(Data extracted from a collection)
::::::::
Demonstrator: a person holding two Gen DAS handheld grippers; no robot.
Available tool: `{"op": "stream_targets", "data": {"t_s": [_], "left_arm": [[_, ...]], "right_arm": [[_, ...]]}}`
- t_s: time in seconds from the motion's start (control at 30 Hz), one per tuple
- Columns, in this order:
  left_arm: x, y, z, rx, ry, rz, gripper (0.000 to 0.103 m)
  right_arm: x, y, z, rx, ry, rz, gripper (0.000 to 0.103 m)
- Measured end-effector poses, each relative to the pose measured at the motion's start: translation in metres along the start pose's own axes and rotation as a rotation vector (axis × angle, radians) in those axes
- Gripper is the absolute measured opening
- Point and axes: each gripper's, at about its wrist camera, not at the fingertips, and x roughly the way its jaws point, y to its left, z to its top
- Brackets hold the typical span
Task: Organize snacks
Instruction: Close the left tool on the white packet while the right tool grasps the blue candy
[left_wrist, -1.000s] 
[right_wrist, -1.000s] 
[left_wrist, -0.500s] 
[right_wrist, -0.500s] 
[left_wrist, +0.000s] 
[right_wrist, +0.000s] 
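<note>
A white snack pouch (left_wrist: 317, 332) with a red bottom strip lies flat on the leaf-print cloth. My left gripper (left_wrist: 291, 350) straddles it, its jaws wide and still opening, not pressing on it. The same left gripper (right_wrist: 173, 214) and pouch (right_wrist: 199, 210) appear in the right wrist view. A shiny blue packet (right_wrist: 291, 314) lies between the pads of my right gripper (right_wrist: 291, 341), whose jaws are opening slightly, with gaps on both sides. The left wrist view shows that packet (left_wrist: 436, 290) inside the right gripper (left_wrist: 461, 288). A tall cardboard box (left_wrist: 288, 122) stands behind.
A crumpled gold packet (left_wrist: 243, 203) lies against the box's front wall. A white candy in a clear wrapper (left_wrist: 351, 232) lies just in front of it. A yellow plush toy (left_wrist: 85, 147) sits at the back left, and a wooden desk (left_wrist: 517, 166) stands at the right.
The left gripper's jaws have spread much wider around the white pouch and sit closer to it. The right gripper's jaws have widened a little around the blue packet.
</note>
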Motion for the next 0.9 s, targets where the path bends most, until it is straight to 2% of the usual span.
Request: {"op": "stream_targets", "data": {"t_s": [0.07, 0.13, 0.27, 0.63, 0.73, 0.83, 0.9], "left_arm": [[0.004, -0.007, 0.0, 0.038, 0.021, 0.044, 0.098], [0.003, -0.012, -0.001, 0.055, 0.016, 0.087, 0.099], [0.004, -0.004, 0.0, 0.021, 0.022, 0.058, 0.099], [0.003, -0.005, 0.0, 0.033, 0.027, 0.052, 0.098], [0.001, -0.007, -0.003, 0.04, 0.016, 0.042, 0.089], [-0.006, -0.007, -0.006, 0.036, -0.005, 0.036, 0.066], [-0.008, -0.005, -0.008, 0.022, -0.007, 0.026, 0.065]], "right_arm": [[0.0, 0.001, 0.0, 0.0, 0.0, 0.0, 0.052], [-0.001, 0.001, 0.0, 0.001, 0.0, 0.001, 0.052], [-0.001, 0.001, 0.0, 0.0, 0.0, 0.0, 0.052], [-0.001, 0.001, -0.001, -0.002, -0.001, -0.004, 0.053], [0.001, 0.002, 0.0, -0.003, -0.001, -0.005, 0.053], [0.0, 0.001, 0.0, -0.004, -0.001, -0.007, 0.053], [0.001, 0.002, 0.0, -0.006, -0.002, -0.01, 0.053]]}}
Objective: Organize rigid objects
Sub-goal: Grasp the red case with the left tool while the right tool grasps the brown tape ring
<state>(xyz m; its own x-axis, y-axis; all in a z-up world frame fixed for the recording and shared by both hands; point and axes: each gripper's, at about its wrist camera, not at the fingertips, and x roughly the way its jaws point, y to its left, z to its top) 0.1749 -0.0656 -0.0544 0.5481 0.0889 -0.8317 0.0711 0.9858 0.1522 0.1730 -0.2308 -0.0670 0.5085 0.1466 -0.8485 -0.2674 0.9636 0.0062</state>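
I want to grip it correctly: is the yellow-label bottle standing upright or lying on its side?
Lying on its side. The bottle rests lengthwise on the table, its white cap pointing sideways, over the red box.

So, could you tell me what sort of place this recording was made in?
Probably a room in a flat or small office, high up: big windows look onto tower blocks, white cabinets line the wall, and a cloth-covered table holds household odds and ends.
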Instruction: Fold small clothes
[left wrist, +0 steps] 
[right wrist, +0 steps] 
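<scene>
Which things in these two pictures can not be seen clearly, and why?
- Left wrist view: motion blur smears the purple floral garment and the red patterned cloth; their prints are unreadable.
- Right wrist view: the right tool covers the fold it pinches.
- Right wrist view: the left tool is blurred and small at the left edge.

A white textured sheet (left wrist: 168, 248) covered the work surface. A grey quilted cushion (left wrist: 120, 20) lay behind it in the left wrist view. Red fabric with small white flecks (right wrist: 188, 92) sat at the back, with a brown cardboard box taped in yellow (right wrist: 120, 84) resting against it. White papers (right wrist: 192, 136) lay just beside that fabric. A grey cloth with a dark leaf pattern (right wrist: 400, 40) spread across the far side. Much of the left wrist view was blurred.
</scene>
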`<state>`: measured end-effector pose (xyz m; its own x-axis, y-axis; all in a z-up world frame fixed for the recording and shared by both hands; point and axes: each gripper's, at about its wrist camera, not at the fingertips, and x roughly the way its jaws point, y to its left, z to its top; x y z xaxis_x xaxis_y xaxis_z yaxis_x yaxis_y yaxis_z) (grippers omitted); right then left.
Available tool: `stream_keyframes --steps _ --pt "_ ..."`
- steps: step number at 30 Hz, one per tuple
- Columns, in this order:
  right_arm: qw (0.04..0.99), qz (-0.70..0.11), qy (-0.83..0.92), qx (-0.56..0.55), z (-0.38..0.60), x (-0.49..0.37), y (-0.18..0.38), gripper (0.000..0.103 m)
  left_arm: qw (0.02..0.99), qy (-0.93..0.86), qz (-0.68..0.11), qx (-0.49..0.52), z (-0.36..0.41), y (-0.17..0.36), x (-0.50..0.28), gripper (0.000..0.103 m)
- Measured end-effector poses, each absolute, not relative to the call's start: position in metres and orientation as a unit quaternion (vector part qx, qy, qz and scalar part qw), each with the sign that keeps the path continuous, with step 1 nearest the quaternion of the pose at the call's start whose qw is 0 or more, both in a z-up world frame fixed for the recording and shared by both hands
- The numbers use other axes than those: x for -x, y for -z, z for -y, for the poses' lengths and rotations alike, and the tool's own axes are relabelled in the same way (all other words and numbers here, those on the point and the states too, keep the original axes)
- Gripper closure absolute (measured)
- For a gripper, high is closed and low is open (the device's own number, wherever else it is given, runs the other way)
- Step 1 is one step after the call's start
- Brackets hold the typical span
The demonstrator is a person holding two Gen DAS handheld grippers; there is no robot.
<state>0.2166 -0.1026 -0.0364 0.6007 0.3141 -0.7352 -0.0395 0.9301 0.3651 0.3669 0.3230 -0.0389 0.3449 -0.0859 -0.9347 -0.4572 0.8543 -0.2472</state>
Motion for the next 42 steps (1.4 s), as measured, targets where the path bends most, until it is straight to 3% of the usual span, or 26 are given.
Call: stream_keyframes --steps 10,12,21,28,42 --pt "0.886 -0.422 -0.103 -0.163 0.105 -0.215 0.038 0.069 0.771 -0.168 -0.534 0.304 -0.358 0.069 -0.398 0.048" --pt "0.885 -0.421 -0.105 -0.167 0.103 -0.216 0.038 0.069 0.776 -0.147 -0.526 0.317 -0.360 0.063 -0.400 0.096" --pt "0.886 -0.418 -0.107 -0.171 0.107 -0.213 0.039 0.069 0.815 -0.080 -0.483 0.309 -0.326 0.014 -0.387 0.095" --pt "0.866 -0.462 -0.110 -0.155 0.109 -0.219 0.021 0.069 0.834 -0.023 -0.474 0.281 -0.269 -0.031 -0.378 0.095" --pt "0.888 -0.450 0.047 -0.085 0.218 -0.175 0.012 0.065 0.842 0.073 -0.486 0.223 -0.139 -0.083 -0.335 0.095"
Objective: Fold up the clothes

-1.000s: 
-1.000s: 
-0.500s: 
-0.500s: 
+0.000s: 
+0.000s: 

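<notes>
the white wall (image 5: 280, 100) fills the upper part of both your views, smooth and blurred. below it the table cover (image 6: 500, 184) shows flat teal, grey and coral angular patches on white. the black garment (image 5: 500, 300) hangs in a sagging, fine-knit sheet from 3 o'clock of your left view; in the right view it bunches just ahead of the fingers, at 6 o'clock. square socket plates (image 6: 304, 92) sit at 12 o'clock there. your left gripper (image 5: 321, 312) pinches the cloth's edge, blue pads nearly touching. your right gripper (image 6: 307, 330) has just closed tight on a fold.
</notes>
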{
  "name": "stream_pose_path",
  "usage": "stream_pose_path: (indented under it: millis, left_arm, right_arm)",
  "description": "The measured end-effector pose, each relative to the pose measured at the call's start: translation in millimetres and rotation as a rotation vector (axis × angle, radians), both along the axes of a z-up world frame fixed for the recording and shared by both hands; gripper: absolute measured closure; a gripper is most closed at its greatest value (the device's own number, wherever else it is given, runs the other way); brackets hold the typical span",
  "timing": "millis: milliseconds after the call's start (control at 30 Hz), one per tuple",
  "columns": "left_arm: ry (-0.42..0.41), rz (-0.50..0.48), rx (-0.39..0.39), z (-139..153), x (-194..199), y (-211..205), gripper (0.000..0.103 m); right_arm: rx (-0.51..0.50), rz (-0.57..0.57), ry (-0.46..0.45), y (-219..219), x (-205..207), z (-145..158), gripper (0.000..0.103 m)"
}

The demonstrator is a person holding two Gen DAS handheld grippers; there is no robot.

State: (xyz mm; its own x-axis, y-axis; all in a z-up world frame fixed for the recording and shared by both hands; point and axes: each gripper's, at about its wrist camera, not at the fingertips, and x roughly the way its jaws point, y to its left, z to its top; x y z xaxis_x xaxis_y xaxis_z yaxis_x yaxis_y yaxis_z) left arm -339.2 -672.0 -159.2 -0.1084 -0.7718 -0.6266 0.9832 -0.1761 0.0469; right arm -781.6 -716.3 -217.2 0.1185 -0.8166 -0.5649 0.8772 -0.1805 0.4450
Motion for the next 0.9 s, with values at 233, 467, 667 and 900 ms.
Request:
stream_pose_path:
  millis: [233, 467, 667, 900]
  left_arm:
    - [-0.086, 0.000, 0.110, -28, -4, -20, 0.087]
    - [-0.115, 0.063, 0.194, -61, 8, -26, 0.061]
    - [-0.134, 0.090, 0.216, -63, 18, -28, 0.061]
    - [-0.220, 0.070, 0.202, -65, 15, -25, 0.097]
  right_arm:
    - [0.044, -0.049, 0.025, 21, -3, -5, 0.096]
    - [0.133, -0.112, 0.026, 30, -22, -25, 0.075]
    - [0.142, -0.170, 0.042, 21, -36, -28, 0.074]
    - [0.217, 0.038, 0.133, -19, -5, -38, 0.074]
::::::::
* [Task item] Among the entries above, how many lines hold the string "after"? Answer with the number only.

* [Result of this task] 2